Trax vs Quartz.NET vs Hangfire

All three run background work in .NET. They solve different problems.

Quartz.NET is a time-based job scheduler, a .NET port of the Java Quartz library. Its strength is precise trigger configuration: cron with seconds granularity, calendar exclusions, daily time windows, DST-aware intervals. You define an IJob, attach triggers, and Quartz fires them on schedule.

Hangfire is a background job processor. Its strength is simplicity: pass a lambda expression, and the method runs in the background with automatic retries, persistence, and a rich monitoring dashboard. Fire-and-forget, delayed, recurring, and continuation jobs are all one-liners.

Trax is a layered workflow framework where each package builds on the one below it. You can use just the pipeline engine (Core), add execution logging and DI (Effect), add decoupled dispatch (Mediator), and then add scheduling (Scheduler), an API, or a Dashboard), stopping at whatever layer solves your problem. Its strength is composable, multi-junction trains with typed inputs, railway error handling, dependency chains between scheduled jobs, and automatic execution tracking. The scheduler is one layer, not the whole system.

Feature Comparison

Scheduling

Feature Trax Quartz.NET Hangfire
Cron expressions 5-6 field (second granularity) 6-7 field (second granularity) 5-field via Cron.* helpers
Simple intervals Every.Minutes(5) SimpleTrigger with repeat count TimeSpan delay
Calendar exclusions Yes: Exclude.DaysOfWeek(), Exclude.Dates(), Exclude.DateRange() Yes: holidays, weekends, custom calendars No
Daily time windows Yes: Exclude.TimeWindow() (supports midnight crossover) Yes: “9am-5pm Mon-Fri every hour” No
DST-aware intervals No Yes: PreserveHourOfDayAcrossDaylightSavings No
Fire-and-forget TriggerAsync(externalId) scheduler.TriggerJob(key) BackgroundJob.Enqueue(() => ...)
Delayed one-off ScheduleOnceAsync(input, delay) or TriggerAsync(id, delay) Trigger with future start time BackgroundJob.Schedule(delay)
Misfire policies Implicit (run if overdue) 6+ explicit policies per trigger type N/A (queue-based)

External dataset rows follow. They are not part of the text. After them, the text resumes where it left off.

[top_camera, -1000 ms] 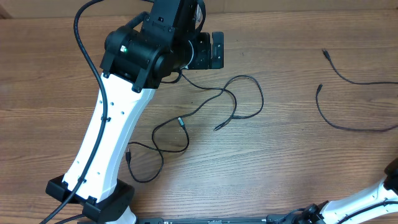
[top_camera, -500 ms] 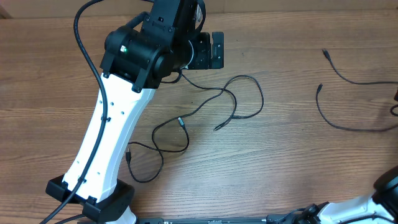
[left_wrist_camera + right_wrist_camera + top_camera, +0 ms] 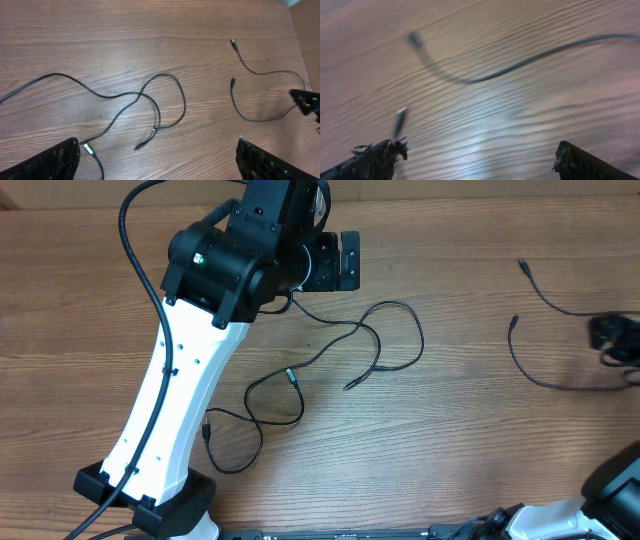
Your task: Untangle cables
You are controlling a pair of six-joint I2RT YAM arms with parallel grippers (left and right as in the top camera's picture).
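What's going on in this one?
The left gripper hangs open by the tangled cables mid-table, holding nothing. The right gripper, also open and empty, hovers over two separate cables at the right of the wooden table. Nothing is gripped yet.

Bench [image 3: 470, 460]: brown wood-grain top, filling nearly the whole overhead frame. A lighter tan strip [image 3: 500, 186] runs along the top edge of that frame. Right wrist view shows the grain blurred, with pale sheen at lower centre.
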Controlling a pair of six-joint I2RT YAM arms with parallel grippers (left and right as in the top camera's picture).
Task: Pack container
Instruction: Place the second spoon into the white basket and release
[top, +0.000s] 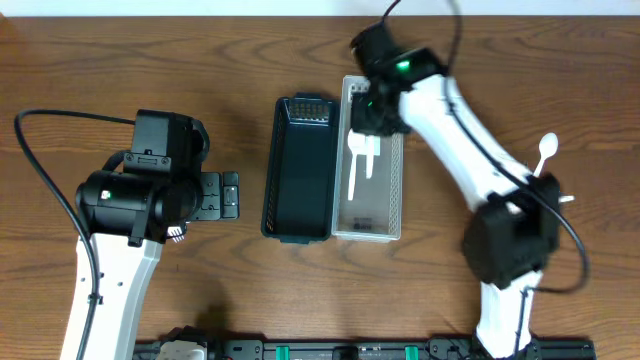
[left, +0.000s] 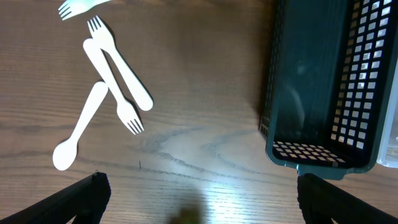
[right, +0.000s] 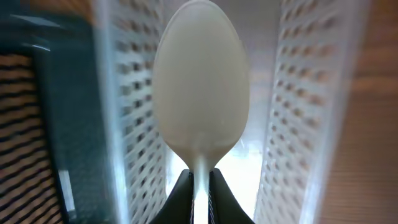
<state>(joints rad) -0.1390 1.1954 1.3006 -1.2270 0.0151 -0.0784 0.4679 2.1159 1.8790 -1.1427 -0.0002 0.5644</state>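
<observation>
My right gripper (right: 200, 190) is shut on the handle of a white plastic spoon (right: 200, 93) and holds it inside the clear perforated basket (right: 297, 124). From overhead that gripper (top: 373, 118) is over the basket's far end (top: 397, 190), where white cutlery (top: 354, 172) lies. A dark perforated basket (top: 300, 170) stands just left of it. My left gripper (left: 199, 208) is open and empty above bare table. Two white forks (left: 118, 68) and a white spoon (left: 78, 127) lie ahead-left of it. The dark basket (left: 323, 81) is ahead-right.
One more white spoon (top: 545, 151) lies on the table at the far right, beside the right arm. The tip of a further fork (left: 78, 7) shows at the top edge of the left wrist view. The left arm hides the loose cutlery from overhead.
</observation>
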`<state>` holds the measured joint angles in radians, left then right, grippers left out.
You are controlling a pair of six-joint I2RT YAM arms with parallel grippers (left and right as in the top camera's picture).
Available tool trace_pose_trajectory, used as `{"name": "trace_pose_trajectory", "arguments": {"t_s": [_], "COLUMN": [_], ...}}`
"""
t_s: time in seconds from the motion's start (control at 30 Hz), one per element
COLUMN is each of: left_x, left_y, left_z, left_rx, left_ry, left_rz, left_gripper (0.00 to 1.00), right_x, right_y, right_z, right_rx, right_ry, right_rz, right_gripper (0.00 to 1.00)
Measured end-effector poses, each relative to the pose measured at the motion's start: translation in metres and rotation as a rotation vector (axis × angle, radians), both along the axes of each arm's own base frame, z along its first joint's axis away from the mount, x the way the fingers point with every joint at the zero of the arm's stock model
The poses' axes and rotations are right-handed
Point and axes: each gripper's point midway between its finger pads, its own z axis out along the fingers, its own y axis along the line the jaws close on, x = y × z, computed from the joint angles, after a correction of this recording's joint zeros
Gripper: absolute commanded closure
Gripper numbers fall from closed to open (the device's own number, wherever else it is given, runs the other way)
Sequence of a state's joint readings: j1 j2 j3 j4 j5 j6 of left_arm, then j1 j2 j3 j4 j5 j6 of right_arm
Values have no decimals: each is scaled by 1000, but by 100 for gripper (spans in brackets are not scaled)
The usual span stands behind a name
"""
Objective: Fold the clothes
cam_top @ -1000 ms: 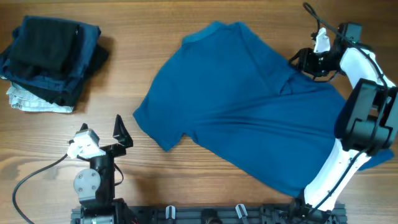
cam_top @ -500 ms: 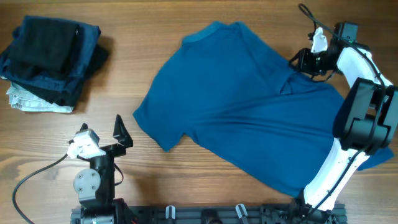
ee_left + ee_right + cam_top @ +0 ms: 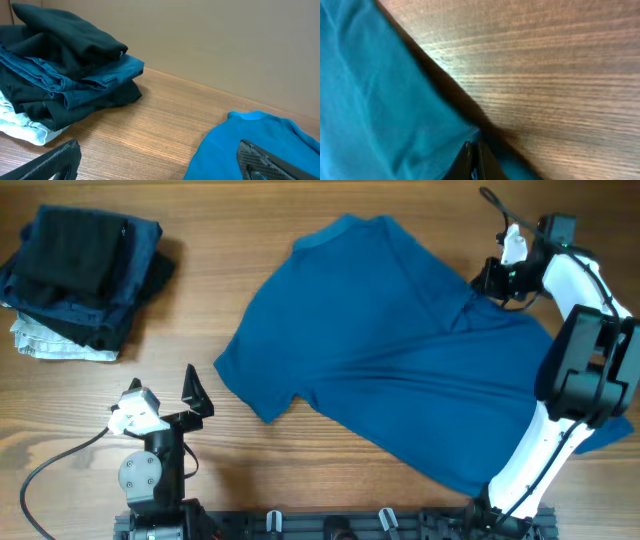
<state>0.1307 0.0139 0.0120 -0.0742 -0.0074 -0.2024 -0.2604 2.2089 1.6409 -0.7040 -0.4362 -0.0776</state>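
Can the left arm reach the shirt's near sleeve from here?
Probably yes: the left gripper sits open near the sleeve of the shirt, only bare table between them.

Open tabletop (image 3: 205, 290) between stack (image 3: 82, 278) and shirt (image 3: 400, 360)

T-shirt (image 3: 400, 350): plain teal-blue, no print, collar band the same shade. It reads brighter, near cyan, in the left wrist view.
Table (image 3: 250, 480): mid-brown wood grain with fine darker streaks.
Stack of folded clothes (image 3: 85, 275): black garment (image 3: 65, 30) on top, dark blue denim (image 3: 100, 75) beneath. Bottom piece (image 3: 50, 345) pale, possibly washed-out light blue.
Right arm (image 3: 530, 450): white shells, black joints.
Left arm (image 3: 160, 445): black, with a white block and grey disc.
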Motion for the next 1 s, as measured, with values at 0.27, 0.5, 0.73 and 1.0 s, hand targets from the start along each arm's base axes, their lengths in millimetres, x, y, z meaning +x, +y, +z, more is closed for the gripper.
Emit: {"name": "trace_pose_trajectory", "arguments": {"t_s": [0.27,0.5,0.73,1.0], "left_x": [0,0,0,0], "left_y": [0,0,0,0], "left_z": [0,0,0,0], "left_rx": [0,0,0,0], "left_ry": [0,0,0,0], "left_rz": [0,0,0,0], "left_gripper": [0,0,0,0], "right_x": [61,114,157,169], "right_y": [-24,-57,-71,-96], "right_z": [77,114,84,19], "right_rx": [-114,-323,-417,-540], "right_ry": [-229,-507,-648,-589], "right_rz": [0,-17,-7,-104], "right_gripper": [96,96,96,0]}}
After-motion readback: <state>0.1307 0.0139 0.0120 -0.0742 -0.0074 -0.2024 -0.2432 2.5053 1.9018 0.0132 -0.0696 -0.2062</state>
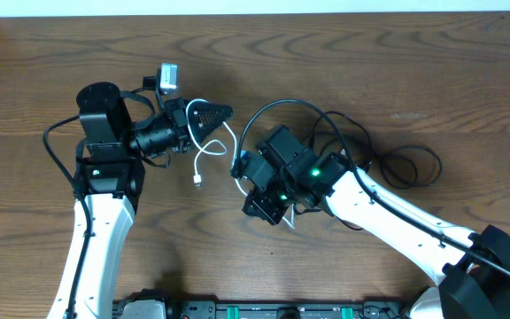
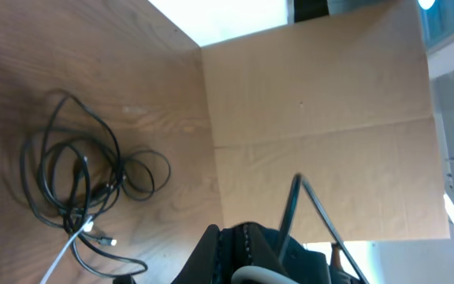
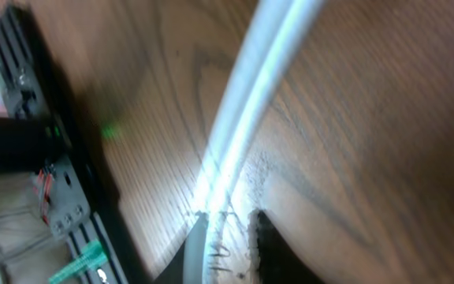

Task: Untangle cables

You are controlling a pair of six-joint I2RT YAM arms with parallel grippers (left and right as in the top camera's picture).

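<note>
The white cable loops from my left gripper down to its plug near the table middle. The left gripper is shut on this cable and lifted above the table. In the left wrist view the closed fingers show at the bottom, with a white strand running toward the bunched black cables. The black cables lie looped around and behind my right arm. My right gripper is low at the table. In the right wrist view its fingers are closed around the white cable, which runs taut away from them.
The wooden table carries only the cables. A cardboard wall stands beyond the table edge. A black rail with green parts runs along the front edge and also shows in the right wrist view.
</note>
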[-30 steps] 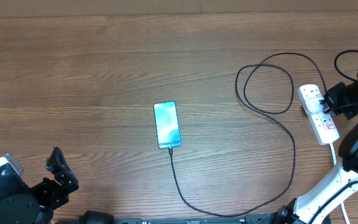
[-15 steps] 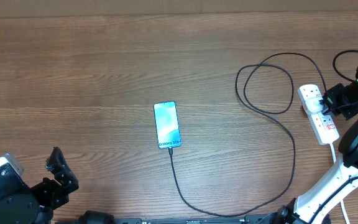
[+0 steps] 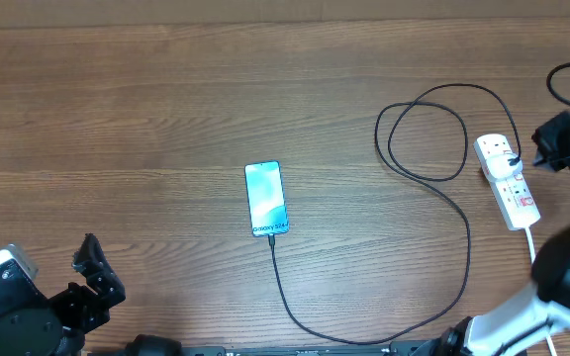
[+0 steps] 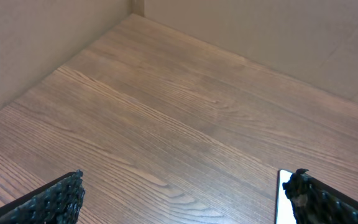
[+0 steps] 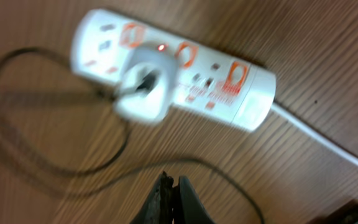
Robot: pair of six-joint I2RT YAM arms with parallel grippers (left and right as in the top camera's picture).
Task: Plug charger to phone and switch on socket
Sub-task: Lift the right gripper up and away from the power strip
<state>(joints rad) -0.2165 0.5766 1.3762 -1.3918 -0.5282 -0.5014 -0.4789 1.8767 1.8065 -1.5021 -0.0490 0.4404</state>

Trax now supports second-granularity cron via 6-field expressions (e.g., */15 * * * * * for every 15 seconds), closing the gap with Quartz.NET for most sub-minute scheduling use cases. Trax also supports calendar exclusions (days of week, specific dates, date ranges, and daily time windows). Quartz.NET’s 7-field cron (with year) and DST-aware triggers are not supported by Trax.

Job Composition

Feature Trax Quartz.NET Hangfire
Unit of work Junction<TIn, TOut> (typed, composable) IJob (single Execute method) Any public method
Multi-junction composition .Chain<JunctionA>().Chain<JunctionB>() with railway error handling None built-in None built-in
Error propagation Either monad, failures short-circuit the chain JobExecutionException thrown from Execute Exception causes FailedState
Type safety Strong: IServiceTrain<TInput, TOutput>, IManifestProperties Weak: JobDataMap (string-keyed dictionary) Strong: compile-time lambda expressions
Job dependencies First-class: Include(), ThenInclude() with DAG validation Manual via listeners or job code ContinueJobWith(parentId, ...)
Dormant dependents Yes, parent activates children at runtime with custom input No No
Dependency validation Startup-time DAG cycle detection No No

This is where the three diverge most. A Quartz or Hangfire job is a single unit, so complex logic lives in one Execute method or one lambda. A Trax train splits that logic into discrete junctions, each with its own class, dependencies, and tests. The chain short-circuits on the first failure, and the railway pattern makes error paths explicit rather than relying on try/catch.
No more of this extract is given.